#### PROBLEM TO SOLVE
The expected result is the run of lines from the one containing "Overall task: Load" to the end of the listing, copied exactly.

#### DATA FOR THIS EXERCISE
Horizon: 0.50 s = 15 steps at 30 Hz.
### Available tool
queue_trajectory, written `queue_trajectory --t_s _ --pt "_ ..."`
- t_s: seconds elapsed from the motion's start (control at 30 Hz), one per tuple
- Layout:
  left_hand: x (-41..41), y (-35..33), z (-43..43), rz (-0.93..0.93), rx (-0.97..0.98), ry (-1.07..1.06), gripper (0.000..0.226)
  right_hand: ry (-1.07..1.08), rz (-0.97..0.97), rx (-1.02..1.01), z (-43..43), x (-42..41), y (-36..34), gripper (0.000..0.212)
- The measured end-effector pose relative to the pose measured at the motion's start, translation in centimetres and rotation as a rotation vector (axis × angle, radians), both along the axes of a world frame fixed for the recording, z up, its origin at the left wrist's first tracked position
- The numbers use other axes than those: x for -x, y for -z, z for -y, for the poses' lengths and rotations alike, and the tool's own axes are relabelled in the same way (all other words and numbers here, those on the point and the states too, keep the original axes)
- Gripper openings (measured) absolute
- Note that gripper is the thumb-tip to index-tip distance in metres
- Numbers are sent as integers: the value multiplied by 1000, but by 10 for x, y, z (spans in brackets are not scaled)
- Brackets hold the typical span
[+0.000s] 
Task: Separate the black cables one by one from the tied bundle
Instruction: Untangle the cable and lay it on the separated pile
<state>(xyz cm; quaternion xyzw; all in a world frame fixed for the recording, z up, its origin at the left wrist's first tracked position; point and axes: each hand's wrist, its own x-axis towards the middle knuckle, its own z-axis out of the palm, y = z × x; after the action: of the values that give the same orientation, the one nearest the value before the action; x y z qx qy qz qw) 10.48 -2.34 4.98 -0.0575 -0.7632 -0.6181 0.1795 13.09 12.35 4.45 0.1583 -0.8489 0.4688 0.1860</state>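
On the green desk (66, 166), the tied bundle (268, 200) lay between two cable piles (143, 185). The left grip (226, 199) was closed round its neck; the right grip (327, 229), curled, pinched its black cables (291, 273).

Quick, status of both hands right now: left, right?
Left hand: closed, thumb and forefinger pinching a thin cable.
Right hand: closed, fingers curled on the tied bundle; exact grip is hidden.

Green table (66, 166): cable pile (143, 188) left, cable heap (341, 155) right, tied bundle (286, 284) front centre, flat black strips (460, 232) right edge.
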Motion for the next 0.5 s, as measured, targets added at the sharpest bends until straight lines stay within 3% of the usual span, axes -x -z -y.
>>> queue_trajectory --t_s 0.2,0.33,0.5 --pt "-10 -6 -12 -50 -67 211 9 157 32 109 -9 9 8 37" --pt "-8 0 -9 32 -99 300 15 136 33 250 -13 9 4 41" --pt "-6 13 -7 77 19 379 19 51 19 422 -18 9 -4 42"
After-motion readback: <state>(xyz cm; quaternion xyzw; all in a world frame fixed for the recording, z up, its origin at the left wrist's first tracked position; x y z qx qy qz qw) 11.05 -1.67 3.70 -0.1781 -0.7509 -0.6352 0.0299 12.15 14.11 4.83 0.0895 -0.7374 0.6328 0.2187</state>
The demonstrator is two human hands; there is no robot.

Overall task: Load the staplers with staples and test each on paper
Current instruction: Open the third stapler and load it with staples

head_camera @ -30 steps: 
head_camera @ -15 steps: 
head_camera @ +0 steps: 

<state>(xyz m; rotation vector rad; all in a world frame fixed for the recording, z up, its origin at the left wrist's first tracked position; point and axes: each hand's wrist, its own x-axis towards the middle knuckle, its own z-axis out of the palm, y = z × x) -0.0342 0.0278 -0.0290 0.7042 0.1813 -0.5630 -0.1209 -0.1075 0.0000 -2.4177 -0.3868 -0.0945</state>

#### EXERCISE ANSWER
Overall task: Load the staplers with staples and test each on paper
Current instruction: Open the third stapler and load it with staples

head_camera @ -30 steps: 
head_camera @ -15 steps: 
head_camera @ +0 steps: 

<state>(xyz m; rotation vector rad; all in a world frame fixed for the recording, z up, its origin at the left wrist's first tracked position; point and axes: each hand's wrist, its own x-axis towards the middle knuckle, its own z-axis out of the palm, y = z × x) -0.0342 0.0278 -0.0290 0.7042 0.1813 -0.5630 -0.1209 -0.1075 0.0000 -2.4177 -0.3868 -0.0945</state>

With this, the exercise is done.